Winnipeg, MB. – Over the past few months, several reports of intimidation by CRA agents have been brought to my attention. The individual victims in most cases are very small business people or people in the middle class. This is of concern given that the new government has offered up $444 million to fight “tax fraud”. In spite of media accounts, it will not be the very rich with their off shore accounts who will be targetted. It will be you and your neighbour.
These middle class people and small businesses have been bullied, even terrorized, by sometimes under-qualified individuals employed by the CRA to “audit” certain taxpayers. The bullying tactics employed by these agents are illegal, but they persist nonetheless.
This is not to say that all auditors and agents are tarred with the same brush, but in each of the cases I have encountered so far, the issue has revolved around arbitrary interpretations of revenue and expenses and a refusal to follow or understand the paper trail. They have also involved threats and rough treatment by agents who clearly understand their almost unfettered power in making determinations about not just the numbers they are dealing with, but the taxpayer’s way of life.
A case in point is one individual who had separated from a spouse, lived with someone else for a period of several months and was then reunited with the spouse. The agent deemed that there was no separation and disallowed all related expense claims. In another case, the taxpayer owned a small business that required travel to conventions. The agent refused at first to recognize the travel expense, questioning its necessity, then conceded that the airfare was allowable but that the meals and accommodation portion were not! In this case, a whole section of the taxpayer’s business was disallowed for no discernible reason.
In several cases, taxpayers were threatened with referrals to the provincial sales tax department and the GST section of the federal government. In none of these cases was the taxpayer advised about their rights to appeal these decisions.
Now I know you are already shaking your head and saying, “Oh yeah. Another bunch of whining tax cheats. Serves them right!” but hear me out. These folks are not tax cheats.
They are genuinely bewildered by the assessments of the CRA agents and completely panicked by the rough fashion in which they are treated during and after the “audit”.
Demands to pay up within 90 days, followed by threatening phone calls within 45 days are all part of the package.

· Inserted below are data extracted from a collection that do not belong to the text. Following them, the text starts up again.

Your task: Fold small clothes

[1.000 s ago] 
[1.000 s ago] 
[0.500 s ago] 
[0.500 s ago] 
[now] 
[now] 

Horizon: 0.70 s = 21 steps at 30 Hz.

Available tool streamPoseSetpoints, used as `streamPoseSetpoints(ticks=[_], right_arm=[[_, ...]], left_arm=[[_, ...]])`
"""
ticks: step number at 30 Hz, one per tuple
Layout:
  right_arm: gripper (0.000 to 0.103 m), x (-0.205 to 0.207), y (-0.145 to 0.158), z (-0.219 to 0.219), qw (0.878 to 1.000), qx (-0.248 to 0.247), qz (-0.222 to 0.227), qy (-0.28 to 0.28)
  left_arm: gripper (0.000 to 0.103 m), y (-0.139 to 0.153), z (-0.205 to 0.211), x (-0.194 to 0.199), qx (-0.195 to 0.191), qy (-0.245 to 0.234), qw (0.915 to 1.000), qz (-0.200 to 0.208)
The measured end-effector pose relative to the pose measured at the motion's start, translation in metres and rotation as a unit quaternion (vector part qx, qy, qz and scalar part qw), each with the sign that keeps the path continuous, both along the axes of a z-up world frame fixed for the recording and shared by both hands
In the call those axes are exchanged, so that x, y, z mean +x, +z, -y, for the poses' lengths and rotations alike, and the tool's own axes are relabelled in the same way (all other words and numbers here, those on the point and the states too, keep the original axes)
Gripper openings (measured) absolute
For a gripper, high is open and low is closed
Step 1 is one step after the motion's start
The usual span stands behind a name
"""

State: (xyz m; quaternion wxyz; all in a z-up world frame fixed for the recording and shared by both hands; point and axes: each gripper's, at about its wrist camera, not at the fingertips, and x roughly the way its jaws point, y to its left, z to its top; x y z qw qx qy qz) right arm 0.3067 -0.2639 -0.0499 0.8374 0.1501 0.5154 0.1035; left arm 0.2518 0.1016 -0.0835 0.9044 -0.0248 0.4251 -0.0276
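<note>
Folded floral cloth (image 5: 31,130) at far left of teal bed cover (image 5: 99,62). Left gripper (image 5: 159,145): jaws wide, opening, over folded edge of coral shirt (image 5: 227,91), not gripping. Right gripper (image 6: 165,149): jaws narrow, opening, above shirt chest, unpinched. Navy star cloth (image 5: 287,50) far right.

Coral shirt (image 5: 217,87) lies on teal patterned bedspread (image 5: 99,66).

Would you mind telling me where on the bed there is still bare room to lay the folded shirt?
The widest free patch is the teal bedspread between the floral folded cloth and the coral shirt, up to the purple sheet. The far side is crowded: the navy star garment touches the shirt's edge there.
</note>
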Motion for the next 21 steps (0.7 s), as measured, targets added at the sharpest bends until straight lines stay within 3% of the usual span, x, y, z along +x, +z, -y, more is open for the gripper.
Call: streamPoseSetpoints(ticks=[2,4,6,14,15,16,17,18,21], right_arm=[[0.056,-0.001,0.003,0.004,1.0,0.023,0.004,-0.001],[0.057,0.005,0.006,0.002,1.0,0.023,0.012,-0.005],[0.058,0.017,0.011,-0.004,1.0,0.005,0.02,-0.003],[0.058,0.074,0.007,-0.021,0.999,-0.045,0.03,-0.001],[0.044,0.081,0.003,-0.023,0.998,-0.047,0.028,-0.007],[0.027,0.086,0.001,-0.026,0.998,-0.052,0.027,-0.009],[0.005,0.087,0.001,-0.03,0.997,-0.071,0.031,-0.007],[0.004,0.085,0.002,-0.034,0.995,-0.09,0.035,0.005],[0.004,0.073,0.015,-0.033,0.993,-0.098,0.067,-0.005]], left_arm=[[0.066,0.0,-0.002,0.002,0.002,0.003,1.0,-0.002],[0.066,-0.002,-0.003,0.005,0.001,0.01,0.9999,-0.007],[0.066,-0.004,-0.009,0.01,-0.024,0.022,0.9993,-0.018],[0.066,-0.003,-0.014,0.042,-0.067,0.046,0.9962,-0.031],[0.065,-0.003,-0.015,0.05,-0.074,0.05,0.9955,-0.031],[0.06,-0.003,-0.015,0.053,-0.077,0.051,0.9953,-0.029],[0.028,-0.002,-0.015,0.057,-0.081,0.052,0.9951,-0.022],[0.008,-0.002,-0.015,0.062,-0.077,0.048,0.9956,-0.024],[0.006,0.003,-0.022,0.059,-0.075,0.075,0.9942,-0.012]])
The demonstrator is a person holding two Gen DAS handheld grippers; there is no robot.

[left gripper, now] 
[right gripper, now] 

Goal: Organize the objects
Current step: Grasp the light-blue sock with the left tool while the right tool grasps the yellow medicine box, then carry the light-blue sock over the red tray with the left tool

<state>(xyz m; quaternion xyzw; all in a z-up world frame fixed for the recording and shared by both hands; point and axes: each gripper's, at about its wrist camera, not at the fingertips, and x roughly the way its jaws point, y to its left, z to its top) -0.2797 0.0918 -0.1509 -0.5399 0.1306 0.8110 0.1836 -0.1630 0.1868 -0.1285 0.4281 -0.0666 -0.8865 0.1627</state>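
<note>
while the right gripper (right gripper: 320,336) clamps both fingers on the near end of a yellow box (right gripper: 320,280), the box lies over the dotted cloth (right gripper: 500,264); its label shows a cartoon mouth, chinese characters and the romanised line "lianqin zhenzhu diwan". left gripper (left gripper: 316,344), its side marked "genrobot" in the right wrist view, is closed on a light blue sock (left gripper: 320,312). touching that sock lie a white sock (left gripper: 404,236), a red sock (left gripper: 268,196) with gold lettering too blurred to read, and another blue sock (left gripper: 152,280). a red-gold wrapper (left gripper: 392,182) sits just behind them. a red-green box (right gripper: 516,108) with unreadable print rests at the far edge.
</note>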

But that isn’t all. It is hard enough to be unfairly assessed a few thousand dollars for areal error on your tax return. You probably panic about where to find the money, especially when the notice points out that you can have your assets and bank account seized. It is much worse when, in addition to this unwarranted assessment, a draconian penalty is tacked on.
How draconian? Section 163(2) of the Tax Act is so convoluted that I can’t even tell you, but it assumes that if you “knowingly, or under circumstances amounting to gross negligence, (have) made or (have) participated in, assented to or acquiesced in the making of a false statement or omission in a return, form, certificate, statement or answer . . . filed or made in respect of a taxation year for the purposes of this Act” (and it is generally assumed that you did act in this manner) penalties starting at 50 per cent of the total amount are tacked on.
This penalty silently accrues if you lodge a protest of any kind, all of which take a tremendous amount of time, and this threat discourages taxpayers from fighting for their rights.
That this should happen in our free and honour-based system is wrong. It is not, I am sure what the prime minister would want in his eagerness to find money to quell his deficits. But it is something that will only get worse if we don’t deal with it now.